» Work required
Within the listing below, how many lines hold "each"? Reply with that number and no other text.

» Recorded information
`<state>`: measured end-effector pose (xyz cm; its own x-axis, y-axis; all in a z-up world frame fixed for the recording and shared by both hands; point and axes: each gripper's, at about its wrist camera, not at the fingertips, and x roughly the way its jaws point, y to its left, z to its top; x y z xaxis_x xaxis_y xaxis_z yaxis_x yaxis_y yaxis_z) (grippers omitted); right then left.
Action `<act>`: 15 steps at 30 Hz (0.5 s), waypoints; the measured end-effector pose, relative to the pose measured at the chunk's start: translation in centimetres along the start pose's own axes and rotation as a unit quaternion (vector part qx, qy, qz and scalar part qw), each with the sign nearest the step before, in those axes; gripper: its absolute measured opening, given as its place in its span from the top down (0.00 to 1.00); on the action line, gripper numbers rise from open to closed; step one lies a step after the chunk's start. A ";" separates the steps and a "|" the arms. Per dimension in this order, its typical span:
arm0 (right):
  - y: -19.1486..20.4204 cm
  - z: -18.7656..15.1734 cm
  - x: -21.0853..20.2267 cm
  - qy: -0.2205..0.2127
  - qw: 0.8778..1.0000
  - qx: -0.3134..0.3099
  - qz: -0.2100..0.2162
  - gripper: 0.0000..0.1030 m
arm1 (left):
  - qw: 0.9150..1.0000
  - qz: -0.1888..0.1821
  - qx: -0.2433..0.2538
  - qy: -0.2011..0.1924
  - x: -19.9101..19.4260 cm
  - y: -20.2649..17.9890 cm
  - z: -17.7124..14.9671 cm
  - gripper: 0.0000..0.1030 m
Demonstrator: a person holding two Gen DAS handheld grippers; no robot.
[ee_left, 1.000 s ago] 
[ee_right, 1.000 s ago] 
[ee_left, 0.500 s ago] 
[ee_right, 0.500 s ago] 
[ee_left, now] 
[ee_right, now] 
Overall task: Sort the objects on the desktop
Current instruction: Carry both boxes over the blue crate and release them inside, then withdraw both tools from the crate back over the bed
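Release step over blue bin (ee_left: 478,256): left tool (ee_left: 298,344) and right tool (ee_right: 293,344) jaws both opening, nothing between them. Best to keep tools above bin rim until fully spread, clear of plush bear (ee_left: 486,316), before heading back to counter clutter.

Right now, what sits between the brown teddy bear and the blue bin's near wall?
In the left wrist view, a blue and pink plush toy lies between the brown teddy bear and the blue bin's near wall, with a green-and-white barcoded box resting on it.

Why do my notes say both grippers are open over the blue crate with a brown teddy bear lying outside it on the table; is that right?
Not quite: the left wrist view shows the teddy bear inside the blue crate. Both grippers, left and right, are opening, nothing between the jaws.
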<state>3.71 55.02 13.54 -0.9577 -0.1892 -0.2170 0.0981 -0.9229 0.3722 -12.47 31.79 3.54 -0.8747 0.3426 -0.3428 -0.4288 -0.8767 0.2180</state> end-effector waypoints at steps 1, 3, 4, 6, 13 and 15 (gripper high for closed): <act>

» Answer to this exercise
2